The Gulf Cooperation Council (GCC) could become the world’s sixth-largest economy by 2030 if it were to become a single market instead of six separate ones, according to a new report by global consultancy EY.
“If it is able to keep growing at an annual average of 3.2 per cent for the next 15 years, it could become the sixth-largest economy in the world by 2030, hovering just below Japan,” EY said in its report titled ‘Strength in unity: Making the GCC the sixth largest economy in the world’.
A single GCC market could reduce overall trade costs by around 12 per cent, boost productivity and attract higher levels of foreign direct investment.
GCC integration could boost the economy by $36 billion (Dh132.2 billion), according to the report.
The GCC could operate as a single market if it removed barriers to trade, created common standards and regulations, in addition to developing committees to facilitate cooperation among the GCC states, according to Phil Gandier, transaction advisory services leader at EY for the Middle East and North Africa region.

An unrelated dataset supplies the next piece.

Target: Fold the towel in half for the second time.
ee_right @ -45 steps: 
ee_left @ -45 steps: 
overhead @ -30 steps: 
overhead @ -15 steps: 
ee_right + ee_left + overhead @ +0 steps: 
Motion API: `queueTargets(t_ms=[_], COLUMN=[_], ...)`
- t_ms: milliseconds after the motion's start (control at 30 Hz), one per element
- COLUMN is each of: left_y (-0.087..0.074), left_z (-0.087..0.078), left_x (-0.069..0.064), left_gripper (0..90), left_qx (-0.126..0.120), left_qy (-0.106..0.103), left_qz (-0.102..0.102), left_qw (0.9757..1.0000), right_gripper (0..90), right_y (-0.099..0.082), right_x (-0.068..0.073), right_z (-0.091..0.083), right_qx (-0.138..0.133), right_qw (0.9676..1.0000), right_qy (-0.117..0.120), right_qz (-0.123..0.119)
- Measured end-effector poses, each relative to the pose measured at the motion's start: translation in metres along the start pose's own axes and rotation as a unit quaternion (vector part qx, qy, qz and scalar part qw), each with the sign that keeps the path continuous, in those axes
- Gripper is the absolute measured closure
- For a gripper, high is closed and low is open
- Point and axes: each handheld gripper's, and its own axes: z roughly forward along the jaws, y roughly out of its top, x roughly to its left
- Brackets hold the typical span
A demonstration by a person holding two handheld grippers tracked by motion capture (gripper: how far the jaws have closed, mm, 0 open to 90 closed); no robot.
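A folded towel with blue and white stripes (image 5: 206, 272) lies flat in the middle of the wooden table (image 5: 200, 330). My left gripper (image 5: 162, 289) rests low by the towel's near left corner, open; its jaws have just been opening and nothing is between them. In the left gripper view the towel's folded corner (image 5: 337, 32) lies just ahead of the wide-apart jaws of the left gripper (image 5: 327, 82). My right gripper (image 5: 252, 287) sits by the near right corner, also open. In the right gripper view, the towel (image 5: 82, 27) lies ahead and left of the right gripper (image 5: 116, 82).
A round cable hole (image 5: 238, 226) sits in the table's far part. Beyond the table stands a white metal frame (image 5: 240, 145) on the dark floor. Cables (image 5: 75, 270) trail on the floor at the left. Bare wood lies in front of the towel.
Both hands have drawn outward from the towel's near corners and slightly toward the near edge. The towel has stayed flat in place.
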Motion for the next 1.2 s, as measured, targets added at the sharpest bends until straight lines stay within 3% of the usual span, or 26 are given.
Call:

“First, remove some of the barriers to trade in the region… there are too many regulations and delays. Number two, develop some common regulations … if I’m a company and I want to do business here, it’s really hard to do that now. If I look at one country, I can set up a 100 per cent foreign owned-[company], but if I look at another country it’s going to be only 49 per cent owned … and third, develop committees that will help facilitate cooperation among the GCC,” he said on the sidelines of a press conference in Dubai on Monday.